The poem deals with the climate crisis and with the need for collective action. The legacy of nuclearisation which she discusses in poems such as History Project intertwines with the present threat posed by rising sea levels, which could soon lead to the disappearance of thousands of islands. 

Like Rise, her 2018 poem co-authored with Aka Niviâna, Dear Matafele Peinem is worth listening to. It opens with “Dear Matafele Peinam”, words that are reiterated several times, as if the author was directly addressing her daughter.

The power of mothers

The mother-daughter bond creates an intimate and joyful atmosphere which is however threatened by a gloomy and looming presence, that is, climate change:

men say that one day
that lagoon will devour you
they say it will gnaw at the shoreline
chew at the roots of your breadfruit trees
gulp down rows of your seawalls
and crunch your island’s shattered bones

Jetñil-Kijiner plays with the idea of motherhood as associated with that of a safe living space. The mother-children bond is thus mirrored in the landscape-inhabitants relationship. However, as Xavier Dolan shows in his movie Mommy, this bond can also be ferocious and contradictory. Hence, in this poem, the mother-land becomes a monster-land, devouring, gnawing, chewing, gulping, and crushing. This force emerges from the lagoon, as a sea creature would do, to destroy everything it finds on its path.

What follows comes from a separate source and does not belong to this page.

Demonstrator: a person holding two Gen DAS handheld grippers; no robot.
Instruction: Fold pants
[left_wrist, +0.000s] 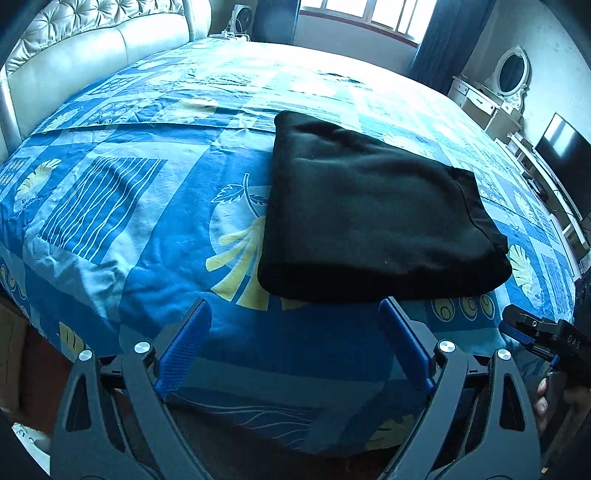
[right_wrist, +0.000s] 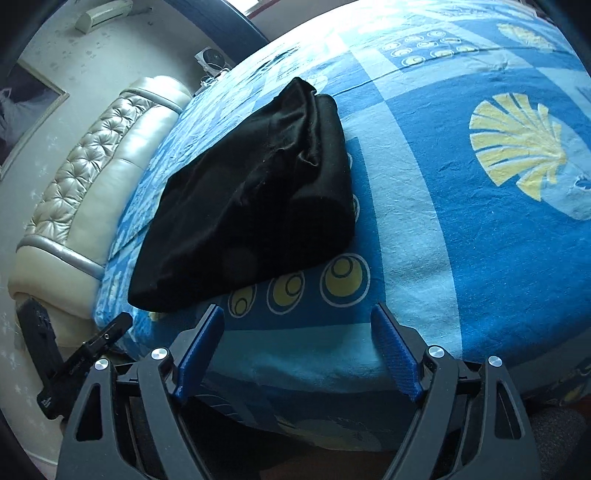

When mothers become monsters, children feel abandoned and lost; similarly, when lands turn against their inhabitants, people become stateless. The phenomenon the poet is referring to is that of climate refugees, that is, people forced to migrate because of climate change. Rising sea levels are exacerbating this crisis in the Pacific Ocean. This is the reason why Tuvalu’s foreign minister, during COP26, decided to address his audience standing in knee-deep water.

We are spreading the word

Not everything looks grim. The last section of Jetñil-Kijiner’s poem is entirely committed to celebrating hope, resilience, and international cooperation.

there are those
who see us
hands reaching out
fists raising up
banners unfurling
megaphones booming
and we are
canoes blocking coal ships
we are
the radiance of solar villages
we are
the rich clean soil of the farmer’s past
we are
petitions blooming from teenage fingertips
we are
families biking, recycling, reusing,
engineers dreaming, designing, building,
artists painting, dancing, writing
and we are spreading the word

The above lines share with Jon Batiste‘s album WE ARE not only these two words, but also a celebration of connection and cooperation. Above all, they show that there is still room for action. The author suggests here that individual commitment plays an essential role in saving our planet, but also that joining forces can make the burden less heavy to carry. Peaceful demonstrations and rallies, solar villages, and sustainable farming are just a few examples among many: talking about them and spreading the word are ways of raising awareness. Jetñil-Kijiner concludes her poem by addressing her daughter one last time:

so just close those eyes, baby
and sleep in peace
because we won’t let you down
you’ll see

There will come a time when Matafele Peinem will have to worry about climate change and its effects on her native island. For now, the baby can rest, because her future is being taken care of by millions of people around the world who are working to develop sustainable ways of living. Dear Matafele Peinem is an invocation and an open letter addressed not to posterity but to every person living in the here and now.